Recorded information =>

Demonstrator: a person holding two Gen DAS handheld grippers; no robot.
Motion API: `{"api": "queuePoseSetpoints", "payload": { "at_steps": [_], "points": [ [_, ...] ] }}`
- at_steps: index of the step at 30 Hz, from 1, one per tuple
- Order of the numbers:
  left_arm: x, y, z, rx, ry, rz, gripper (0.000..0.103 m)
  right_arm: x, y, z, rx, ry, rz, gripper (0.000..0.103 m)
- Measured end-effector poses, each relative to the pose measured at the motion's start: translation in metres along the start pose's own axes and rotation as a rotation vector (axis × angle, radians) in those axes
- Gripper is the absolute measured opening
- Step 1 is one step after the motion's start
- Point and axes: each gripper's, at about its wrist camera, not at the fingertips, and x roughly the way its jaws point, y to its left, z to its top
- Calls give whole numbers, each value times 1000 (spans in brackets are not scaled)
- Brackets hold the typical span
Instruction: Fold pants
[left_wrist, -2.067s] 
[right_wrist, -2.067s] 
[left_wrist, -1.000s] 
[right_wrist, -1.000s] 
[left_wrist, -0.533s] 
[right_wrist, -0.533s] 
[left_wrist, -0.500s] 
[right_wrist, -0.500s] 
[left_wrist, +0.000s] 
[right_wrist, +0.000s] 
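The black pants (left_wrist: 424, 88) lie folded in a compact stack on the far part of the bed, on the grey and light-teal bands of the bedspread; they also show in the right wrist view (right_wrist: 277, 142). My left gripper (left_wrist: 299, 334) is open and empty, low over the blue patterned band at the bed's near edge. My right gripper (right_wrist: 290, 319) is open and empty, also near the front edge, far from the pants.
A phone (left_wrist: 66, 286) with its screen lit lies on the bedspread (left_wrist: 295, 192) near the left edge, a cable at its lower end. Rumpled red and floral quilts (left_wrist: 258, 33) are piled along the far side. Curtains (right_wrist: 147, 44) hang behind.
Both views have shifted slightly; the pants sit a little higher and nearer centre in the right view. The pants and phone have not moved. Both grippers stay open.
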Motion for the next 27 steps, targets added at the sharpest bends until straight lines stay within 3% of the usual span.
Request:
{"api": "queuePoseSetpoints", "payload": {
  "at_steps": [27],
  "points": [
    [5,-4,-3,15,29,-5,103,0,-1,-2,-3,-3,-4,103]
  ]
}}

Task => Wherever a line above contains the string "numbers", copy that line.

Reply to the exercise =>
- Order of the numbers:
- Calls give whole numbers, each value times 1000 (spans in brackets are not scaled)

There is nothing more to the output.